The papers in this issue are from a gathering of the Group for New Directions in Pastoral Theology that met in Princeton, New Jersey, October 5–7, 2016. The theme for the gathering was “Tears, Terror, and Wonder: Facing the Anxieties of Everyday Life.” It should be noted that there are fewer papers represented in this issue than were presented at the conference. This is because attendees are not required to write on the conference theme and so some choose to workshop drafts of papers for other purposes (e.g., dissertation chapters or parts of forthcoming books). This relaxed approach to the conference has worked well.

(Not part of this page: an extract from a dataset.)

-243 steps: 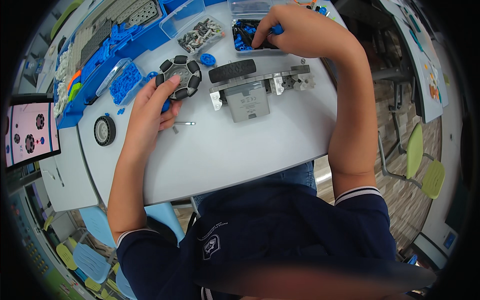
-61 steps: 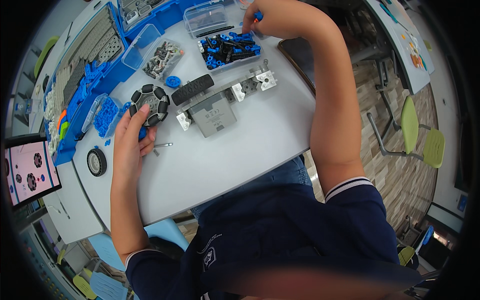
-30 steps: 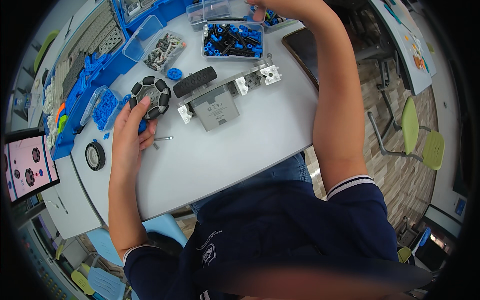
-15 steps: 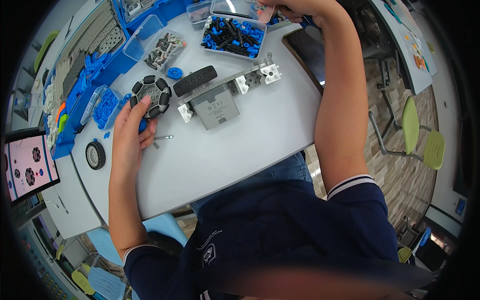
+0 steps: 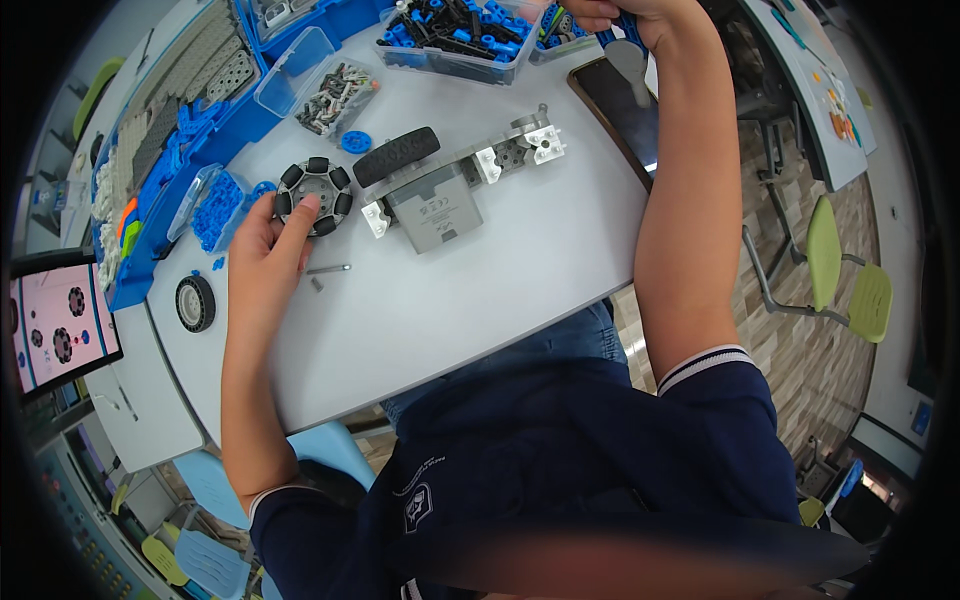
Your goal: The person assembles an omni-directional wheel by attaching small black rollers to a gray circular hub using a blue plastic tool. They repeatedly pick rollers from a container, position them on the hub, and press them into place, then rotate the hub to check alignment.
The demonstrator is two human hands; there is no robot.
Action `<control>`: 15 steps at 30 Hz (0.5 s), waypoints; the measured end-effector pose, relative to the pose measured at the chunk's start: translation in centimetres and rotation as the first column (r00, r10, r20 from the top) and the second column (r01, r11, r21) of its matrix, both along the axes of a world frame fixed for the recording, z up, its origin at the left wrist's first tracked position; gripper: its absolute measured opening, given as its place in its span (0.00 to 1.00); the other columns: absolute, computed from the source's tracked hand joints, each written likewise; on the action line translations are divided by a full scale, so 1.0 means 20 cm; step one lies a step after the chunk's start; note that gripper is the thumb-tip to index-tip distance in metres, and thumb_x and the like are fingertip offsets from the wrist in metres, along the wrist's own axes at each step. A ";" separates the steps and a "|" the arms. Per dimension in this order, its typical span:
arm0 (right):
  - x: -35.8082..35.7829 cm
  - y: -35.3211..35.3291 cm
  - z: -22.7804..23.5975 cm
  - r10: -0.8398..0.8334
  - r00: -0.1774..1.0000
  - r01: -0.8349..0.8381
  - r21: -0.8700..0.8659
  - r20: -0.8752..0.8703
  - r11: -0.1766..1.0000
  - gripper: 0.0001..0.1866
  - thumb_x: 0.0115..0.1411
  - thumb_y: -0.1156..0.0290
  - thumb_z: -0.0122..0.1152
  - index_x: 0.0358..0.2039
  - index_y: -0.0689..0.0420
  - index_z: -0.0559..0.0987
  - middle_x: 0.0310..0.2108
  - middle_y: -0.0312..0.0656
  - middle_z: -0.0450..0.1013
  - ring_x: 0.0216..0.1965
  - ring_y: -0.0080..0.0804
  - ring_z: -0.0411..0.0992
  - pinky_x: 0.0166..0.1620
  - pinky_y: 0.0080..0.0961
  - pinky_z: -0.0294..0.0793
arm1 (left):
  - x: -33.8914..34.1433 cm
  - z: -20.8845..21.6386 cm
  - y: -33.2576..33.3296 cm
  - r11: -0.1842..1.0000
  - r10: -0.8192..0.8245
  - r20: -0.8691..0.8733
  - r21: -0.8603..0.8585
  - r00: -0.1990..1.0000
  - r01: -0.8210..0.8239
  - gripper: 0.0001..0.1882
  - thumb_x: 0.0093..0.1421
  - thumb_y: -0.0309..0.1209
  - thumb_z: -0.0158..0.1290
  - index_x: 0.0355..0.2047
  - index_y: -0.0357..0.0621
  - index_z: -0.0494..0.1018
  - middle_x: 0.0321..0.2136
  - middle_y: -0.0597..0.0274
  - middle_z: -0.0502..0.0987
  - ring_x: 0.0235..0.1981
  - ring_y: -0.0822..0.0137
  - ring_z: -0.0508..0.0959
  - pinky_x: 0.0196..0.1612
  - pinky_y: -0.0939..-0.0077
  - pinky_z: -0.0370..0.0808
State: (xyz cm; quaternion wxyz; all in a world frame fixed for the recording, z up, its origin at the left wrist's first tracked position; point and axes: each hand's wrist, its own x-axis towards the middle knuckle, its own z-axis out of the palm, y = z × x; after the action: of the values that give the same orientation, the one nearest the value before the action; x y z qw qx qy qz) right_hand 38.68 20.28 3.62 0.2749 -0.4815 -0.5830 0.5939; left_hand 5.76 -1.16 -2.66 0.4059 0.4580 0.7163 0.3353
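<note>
My left hand grips a black-and-grey omni wheel, thumb on its face, just above the table. Beside it is a grey robot chassis with a battery block, a black tyre and white brackets. My right hand is at the top edge, partly cut off. Its fingers are curled, and what they hold cannot be made out. Nearest it are a clear box of blue parts and a grey rounded piece over a phone.
At the back stands a clear box of black and blue connectors. Left of it are a box of small pins, a blue pulley, a box of blue pieces, a loose wheel, a metal shaft and a screen.
The large connector box has shifted away toward the back. My left hand has moved slightly right with the omni wheel, which now faces up more flatly. My right hand has moved slightly farther up.
</note>
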 end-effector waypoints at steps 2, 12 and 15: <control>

In an autobiographical chapter in The Faith and Friendships of Teenage Boys, Donald Capps (2012) recounts a poem he wrote in high school about the biblical story, in Luke 24, of two travelers on the road to Emmaus. In the poem, the adolescent Capps chooses the words tears, terror, and wonder to describe what the travelers experienced in talking with the stranger along the way, “words that, together,” Capps writes, “convey the sense of an overwhelming mixture of emotions befitting the depth and enormity of the experience that they could not have anticipated in a thousand years” (p. 102). Later in his life, Capps reports increasingly coming to trust this childhood and adolescent self—the youthful poet who remained living within him—as a faithful, Emmaus-like companion whose wisdom and insights would guide him through the tears, terror, and wonder of facing middle and older adulthood.

Inspired by these personal reflections, the papers in this issue take a closer look not only at the tears and terror of everyday life but also at various potential strategies and resources, however modest, for strengthening wonder and hope, individual or collective, that pastoral theologians might deploy in response. The five beautiful papers included here deal with student debt, immigration, life in “the ghetto,” pressures from capitalism, and Korean woman who have been forced to serve as “comforters.” There are many reasons for tears these days, for terror abounds, but fear and anxiety cannot have the last word. Hope must have the final word. And these authors give us reasons for hope, and they help us regain our much-needed sense of wonder.